Her daughter, Jeanette, who often came to visit with her children, came out of the bedroom. Her face was haggard, her eyes swollen and red-rimmed.
I halted.
“Clay.” Jeanette offered a slight smile, and then her mouth crumpled. She lifted her hand to her eyes, and then pushed her hair back from them.
I stared at her. I could hear someone working in the bedroom and assumed it was her husband, Kevin. My heart took on a ragged rhythm.
“Mom had a stroke.” It came out in a tight squeak. Behind her Kevin emerged from the bedroom.
“No. No.” I was unsure if I said it for her or for myself or out of some strange guilt that I felt settling like a load of boulders upon me. Kevin laid an arm around his wife’s shoulders and reached out with his other to clasp my cold hand in greeting.
“But she went to New York.” I gave Kevin’s hand an absent shake. None of this made sense.
“They took her to the hospital, but she never regained consciousness,” Kevin said.
“What does that mean? What happened?” My hands began to shake. Had I contributed to this in some way? Had I brought undue attention to her by the simple fact of hiding in her prayerful shadow, albeit unwittingly, all these months?
Jeanette laid her hand along my arm, as if she was the one comforting me. “It means God called her,” she said with a tiny smile.
“Why?” I felt like a child.
Her smile, just then, was too much like her mother’s, with that hint of serenity amid obvious pain. “Would you want Mom far from you?”
Jeanette squeezed my shoulder. “Mom sure loved you, Clay. On her last visit she brought your name up in church, asking for prayer for you. You were on her heart.” Tears rolled down her cheeks. She eventually turned away, her hand over her face.
I fell back a step, unable to take it all in. Unable to believe Mrs. Russo would not be back, could not go with me to the tiny Gospel Room, tell me the things I needed to know.
“I have her plants,” I said faintly, stupidly.
“I don’t know what we’re going to do with all her things. Rob, my brother, is still recovering from his accident. If you wouldn’t mind keeping them—”
“No, no, I don’t mind.” I looked around her apartment. She had packed her carry-on bag there on the table, had given me her perishables standing here in the kitchen, had told me to water the plants until water came out the bottom.
“I’m sorry. If I can do anything to help . . .” I don’t know if I said it more for them or for me.
INSIDE MY APARTMENT, I reeled, grabbed at the back of a dining room chair, the table, the wall. I rushed to my desk. I grabbed the top of that stack of mismatched manuscript pages now numbering in the hundreds and, with a long, full motion, ripped them apart. I dropped the fraying halves, caught some of them as they fell from my hands, and tore them in half again. I grabbed another stack and ripped them, too, catching at the pieces, tearing them and then tearing them again.
“You wanted your memoirs published. I did everything I could, I sacrificed everything! Killer! Murderer!” It occurred to me that anyone hearing me—Jeanette and Kevin, most likely—might think I was crazed. Good. I was.

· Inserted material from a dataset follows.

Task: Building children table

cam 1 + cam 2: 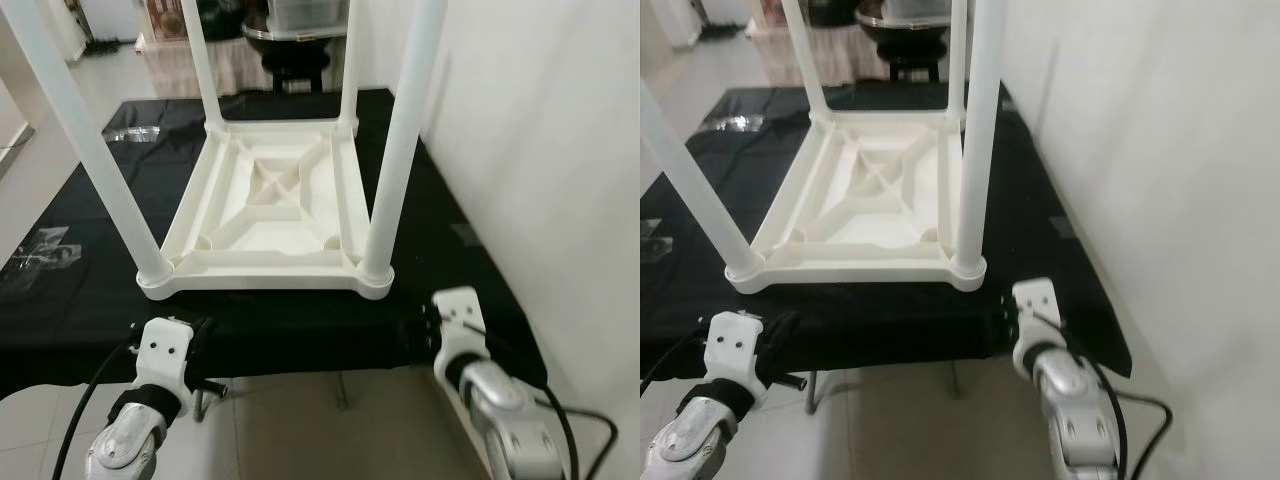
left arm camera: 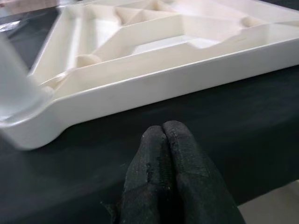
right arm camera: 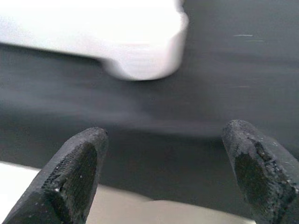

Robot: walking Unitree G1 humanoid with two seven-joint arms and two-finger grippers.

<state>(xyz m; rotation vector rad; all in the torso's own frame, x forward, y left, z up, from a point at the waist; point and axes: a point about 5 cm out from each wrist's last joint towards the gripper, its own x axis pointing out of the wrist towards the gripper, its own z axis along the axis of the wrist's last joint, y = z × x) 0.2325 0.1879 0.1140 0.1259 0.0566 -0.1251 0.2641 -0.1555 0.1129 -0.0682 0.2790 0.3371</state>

I grabbed another stack of pages, but before I could rip them into pieces, palsy stilled my arms. The words jumped off the page at me, the forest of
I fell onto the floor against the desk and sobbed, torn half pages and quarter pages slipping over the edge and falling around me like ashes drifting from the sky after a fire. I covered my eyes, great heaves shaking my shoulders. If there was a God, I cried out to him, thinking that only he could understand my keen over the deep that had once been my world.
I STAYED LIKE THAT for a long time. Even once my weeping subsided, I was too exhausted to rub at eyes that had nearly swollen shut.
I had been unable to escape Lucian before. I could not escape him now, even when he had abandoned me. This was purgatory.
No, this was hell.
32
The apartment building I had once considered homey seemed, overnight, dormlike and shoddy. The industrial carpet on the landings was cold and dirty, the mailboxes impersonal despite the nameplates stamped out on a label-maker.
I forgot my morning coffee. I stared at Mrs. Russo’s door, now devoid of coffee cake and chocolate-chip cookie smells, of inspirational music and the sound of visitors. I thought of finding the old e-mail, of risking another message to Light1,
of calling him out despite the consequences. Of posting a message on a blog site: “Demon encounter? Ever talked to one? Was his name Lucian?”But I did none of these things. I decided that when I saw the doctor in three days I would ask for a psychiatric referral, even if I suspected that I was psychologically sound.